Exercise requirements: Lines below containing the word "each" should be copied out.

(Data block)

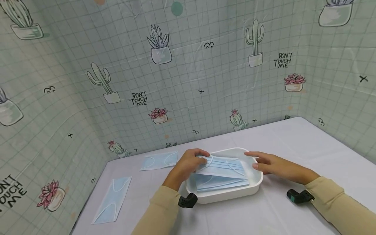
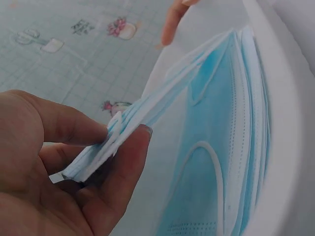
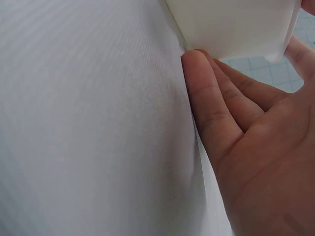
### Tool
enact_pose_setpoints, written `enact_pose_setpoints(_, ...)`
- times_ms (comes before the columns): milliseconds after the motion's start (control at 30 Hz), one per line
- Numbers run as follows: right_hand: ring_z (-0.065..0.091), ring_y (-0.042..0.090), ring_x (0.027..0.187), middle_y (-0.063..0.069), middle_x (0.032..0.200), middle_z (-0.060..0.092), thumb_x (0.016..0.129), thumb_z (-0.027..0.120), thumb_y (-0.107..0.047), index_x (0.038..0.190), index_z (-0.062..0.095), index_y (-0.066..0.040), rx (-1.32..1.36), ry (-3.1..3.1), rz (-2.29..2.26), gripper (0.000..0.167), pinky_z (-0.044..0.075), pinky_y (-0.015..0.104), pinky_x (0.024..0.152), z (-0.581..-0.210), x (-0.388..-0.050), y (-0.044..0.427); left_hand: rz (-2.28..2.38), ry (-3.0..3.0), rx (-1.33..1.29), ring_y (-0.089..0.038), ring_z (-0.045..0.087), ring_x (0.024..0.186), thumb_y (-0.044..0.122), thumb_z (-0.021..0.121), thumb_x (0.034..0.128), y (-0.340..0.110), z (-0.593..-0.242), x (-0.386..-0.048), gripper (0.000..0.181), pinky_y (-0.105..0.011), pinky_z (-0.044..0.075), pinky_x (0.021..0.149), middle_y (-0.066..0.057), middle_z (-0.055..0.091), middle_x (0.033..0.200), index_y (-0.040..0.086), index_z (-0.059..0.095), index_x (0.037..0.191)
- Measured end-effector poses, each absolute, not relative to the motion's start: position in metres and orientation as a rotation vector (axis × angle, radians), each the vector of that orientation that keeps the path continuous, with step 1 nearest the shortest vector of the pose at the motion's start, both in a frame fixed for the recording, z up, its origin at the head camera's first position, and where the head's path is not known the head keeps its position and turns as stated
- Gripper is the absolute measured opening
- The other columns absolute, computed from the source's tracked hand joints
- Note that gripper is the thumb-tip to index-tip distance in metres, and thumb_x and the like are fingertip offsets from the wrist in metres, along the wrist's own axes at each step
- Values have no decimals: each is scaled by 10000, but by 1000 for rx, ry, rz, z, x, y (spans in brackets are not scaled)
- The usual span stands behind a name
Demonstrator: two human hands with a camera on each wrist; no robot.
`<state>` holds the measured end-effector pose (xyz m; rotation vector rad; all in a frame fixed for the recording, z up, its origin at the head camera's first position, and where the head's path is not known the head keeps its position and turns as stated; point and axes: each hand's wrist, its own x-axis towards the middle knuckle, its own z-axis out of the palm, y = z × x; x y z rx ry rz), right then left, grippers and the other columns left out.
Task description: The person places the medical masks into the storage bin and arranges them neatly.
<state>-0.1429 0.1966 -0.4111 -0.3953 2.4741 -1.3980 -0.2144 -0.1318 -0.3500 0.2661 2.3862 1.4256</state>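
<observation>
A white plastic tray (image 1: 229,197) holds a stack of pale blue disposable face masks (image 1: 221,186). My left hand (image 1: 188,164) pinches the left end of the top face mask (image 1: 221,169) between thumb and fingers. In the left wrist view that face mask (image 2: 152,110) slants up off the stack, its pleats folded together; its far end still lies by the others. My right hand (image 1: 277,167) grips the tray's right end, thumb over the rim. The right wrist view has its lower fingers (image 3: 209,93) against the table beside the tray's base.
Two more face masks lie flat on the white tablecloth (image 1: 293,140) left of the tray: one (image 1: 160,161) at the back, another (image 1: 112,199) nearer the front left. A curtain (image 1: 188,71) printed with cacti hangs behind the table and on both sides.
</observation>
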Motion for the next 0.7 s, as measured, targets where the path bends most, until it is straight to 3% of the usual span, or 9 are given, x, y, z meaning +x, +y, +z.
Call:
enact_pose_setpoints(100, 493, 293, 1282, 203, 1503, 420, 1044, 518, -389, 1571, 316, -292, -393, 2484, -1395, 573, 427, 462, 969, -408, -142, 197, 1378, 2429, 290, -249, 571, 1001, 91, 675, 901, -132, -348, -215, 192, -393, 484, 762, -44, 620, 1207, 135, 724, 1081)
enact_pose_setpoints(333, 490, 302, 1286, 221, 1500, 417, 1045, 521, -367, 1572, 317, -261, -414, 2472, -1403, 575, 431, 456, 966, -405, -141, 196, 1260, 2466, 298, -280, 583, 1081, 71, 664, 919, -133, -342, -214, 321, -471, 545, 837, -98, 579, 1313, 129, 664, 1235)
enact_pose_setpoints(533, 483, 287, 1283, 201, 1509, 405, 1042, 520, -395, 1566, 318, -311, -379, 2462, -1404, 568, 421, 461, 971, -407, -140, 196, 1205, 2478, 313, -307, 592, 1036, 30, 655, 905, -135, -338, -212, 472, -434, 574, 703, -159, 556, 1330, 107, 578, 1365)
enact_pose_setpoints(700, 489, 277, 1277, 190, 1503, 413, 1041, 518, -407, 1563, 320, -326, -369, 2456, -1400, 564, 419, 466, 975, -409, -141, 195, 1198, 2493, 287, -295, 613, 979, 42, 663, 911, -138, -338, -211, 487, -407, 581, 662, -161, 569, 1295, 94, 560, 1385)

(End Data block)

Solution for this problem:
- Measured end-effector poses, each absolute, not relative to the motion's start: position in metres and orientation as a rotation vector (axis × angle, radians), each the vector of that orientation that keeps the path continuous, with step 1 nearest the shortest vector of the pose at the motion's start, both in a frame fixed for the recording, z up, its origin at the head camera's first position, and where the head's path is not known the head keeps its position and turns as stated
- Note that gripper is the thumb-tip to index-tip distance in metres, and thumb_x and the like are fingertip offsets from the wrist in metres, along the wrist's own axes at each step
- Values have no decimals: each is scaled by 10000, but by 1000 for rx, ry, rz, z, x, y (spans in brackets are not scaled)
Demonstrator: two human hands with a camera on each wrist; no robot.
`<state>` holds the measured end-effector pose (xyz m; rotation vector rad; all in a frame fixed for the recording, z up, its origin at the head camera's first position, and where the head's path is not known the head keeps its position and turns as stated; point and axes: each hand's wrist, its own x-axis towards the middle knuckle, its own z-axis out of the palm, y = z × x; x y z rx ry rz), right then left, grippers and the other columns left out.

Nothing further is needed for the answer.